> _YOUR ASSIGNMENT_
Print, from the listing below, the lines starting at the line containing "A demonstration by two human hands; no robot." and ending at the line containing "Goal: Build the", exactly as they stand, and print nothing else.

> _INFORMATION SUPPLIED_
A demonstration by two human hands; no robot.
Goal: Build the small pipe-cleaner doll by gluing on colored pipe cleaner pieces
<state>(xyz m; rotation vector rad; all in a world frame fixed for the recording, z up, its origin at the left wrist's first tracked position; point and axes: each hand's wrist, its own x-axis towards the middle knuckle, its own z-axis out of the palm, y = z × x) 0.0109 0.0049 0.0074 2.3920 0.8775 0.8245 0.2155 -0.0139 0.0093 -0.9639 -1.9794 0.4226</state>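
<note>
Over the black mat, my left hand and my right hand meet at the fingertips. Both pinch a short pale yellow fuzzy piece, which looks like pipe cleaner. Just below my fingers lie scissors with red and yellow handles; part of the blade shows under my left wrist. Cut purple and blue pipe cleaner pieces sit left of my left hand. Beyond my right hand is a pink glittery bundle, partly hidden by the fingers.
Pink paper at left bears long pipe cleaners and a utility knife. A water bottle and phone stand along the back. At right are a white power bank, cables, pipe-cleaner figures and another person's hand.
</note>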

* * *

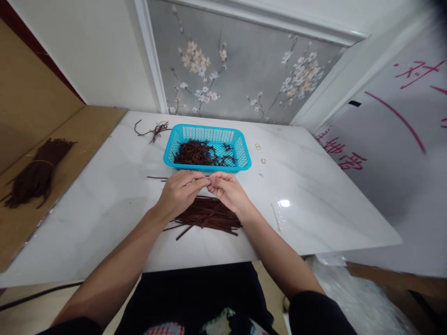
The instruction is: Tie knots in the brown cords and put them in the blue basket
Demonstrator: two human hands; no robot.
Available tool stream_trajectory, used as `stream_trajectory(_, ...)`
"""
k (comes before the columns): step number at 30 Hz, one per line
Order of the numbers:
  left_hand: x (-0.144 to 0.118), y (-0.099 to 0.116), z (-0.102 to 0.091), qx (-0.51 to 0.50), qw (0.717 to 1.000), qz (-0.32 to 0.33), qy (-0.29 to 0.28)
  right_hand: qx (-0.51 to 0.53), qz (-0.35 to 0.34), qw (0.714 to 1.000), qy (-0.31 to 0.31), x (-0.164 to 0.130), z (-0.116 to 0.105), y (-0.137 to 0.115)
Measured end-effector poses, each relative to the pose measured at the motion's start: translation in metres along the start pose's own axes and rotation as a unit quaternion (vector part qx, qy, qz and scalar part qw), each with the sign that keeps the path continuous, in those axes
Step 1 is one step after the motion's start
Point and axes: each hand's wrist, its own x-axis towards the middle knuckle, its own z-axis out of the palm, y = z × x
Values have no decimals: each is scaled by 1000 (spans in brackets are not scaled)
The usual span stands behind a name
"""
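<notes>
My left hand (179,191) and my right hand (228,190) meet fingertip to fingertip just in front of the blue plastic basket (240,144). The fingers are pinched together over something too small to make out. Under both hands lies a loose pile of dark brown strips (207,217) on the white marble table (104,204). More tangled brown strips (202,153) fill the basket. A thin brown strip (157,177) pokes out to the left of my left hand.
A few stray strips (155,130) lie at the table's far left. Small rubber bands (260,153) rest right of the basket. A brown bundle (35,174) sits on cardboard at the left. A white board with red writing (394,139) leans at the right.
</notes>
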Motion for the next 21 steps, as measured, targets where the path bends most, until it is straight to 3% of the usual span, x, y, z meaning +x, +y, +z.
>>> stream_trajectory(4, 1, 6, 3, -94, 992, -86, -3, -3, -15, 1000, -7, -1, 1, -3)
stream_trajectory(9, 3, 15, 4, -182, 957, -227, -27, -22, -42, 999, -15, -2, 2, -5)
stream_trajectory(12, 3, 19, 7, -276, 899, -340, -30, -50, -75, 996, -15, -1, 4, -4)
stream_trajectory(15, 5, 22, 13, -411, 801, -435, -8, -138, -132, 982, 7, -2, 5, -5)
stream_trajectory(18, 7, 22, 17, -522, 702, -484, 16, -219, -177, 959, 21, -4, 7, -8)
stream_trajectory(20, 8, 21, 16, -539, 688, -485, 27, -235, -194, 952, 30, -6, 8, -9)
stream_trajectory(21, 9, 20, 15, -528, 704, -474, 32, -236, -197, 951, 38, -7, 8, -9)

> _TASK RESULT_
A demonstration by two human hands; no robot.
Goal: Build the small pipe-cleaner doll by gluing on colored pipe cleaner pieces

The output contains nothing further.